Georgian: refers to the reigns of George I, II and III, 1714 – 1798, after which came the Regency period (the time of the Prince Regent (later George IV), who ruled in place of George III, since he was deemed unfit to rule because of ill-health. It is seen as a transitional period from from the Georgian era into the Victorian era)

groom: servant who looks after horses

hoydens: wenches, rough girls

knapsacks: backpacks

lucre: money

market-nitch: the quantity of alcohol one drinks after market

metamorphosed: transformed. Here Hardy refers to the way pagan customs often linger within a Christianised culture.

orbs: eyes

ostler: a servant at a coaching inn who looks after the visitors' horses

peasantry: country working class

peony: a vivid flower, whose bloom is somewhat bigger than a rose. Can be white, pink or red, though it is typically associated with red

train: a procession of people

untinctured: not coloured; with no tinge

Investigating chapter 2

  • From what perspectives does Hardy describe the Vale of Blackmoor?
    • What are the significant features of each perspective?
  • What do you understand by fertility?
    • What seem to be the most significant features of the Vale?
  • Is there any significance in Hardy mentioning the legend of the White Hart?
  • What are your first impressions of Tess?
    • It would seem she is 16 or perhaps just 17 at this stage.
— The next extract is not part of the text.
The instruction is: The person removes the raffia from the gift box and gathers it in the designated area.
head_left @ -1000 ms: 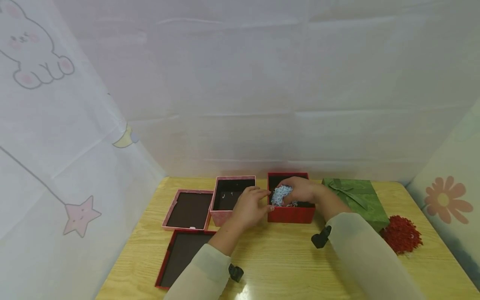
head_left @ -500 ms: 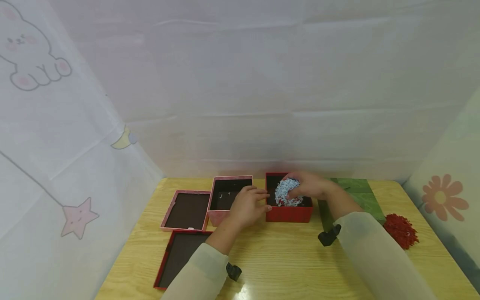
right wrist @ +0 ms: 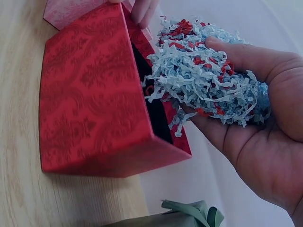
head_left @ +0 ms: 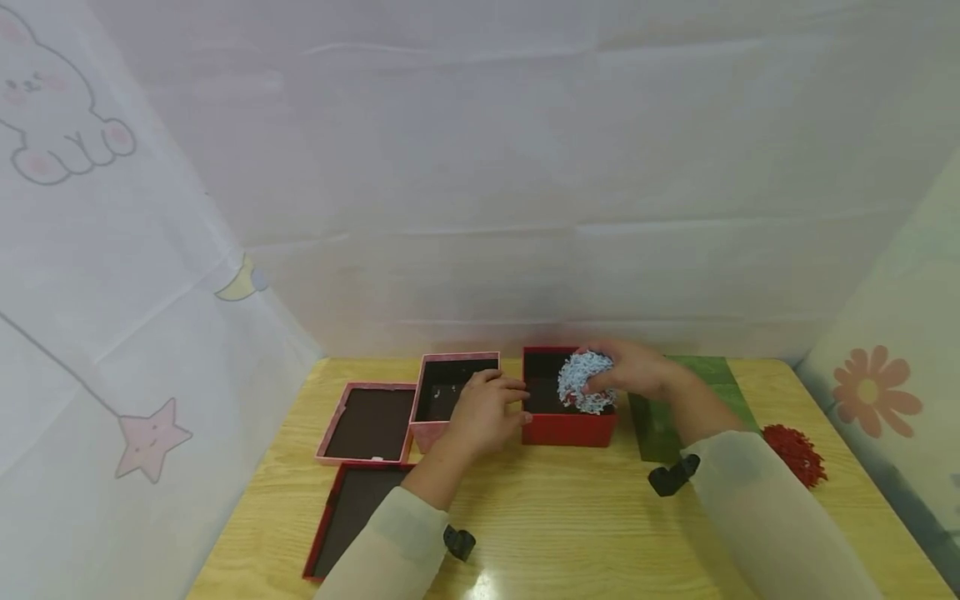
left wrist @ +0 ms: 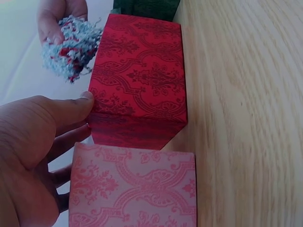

Do you feel able to visualise her, or do you rather get an idea of her femininity?
    • Are the narrative descriptions more sensuous, psychological, or moral in their emphasis?
      • Are any parts of her body emphasised more than others?
  • What is ourfirst impression of Angel?
    • What associations do you have with his name?
  • Why does Hardy introduce comments from Angel's brothers?
  • Angel and Tess almost meet
    • What do we anticipate from this?
  • Tess's father appears briefly in the chapter
    • What point does the narrative seem to be making?
  • How does the chapter convey the idea of change in what could otherwise seem a timeless and ideal pastoral world?
  • Hardy uses colour symbolism frequently:
    • List the colours described in this chapter, especially those applied to Tess.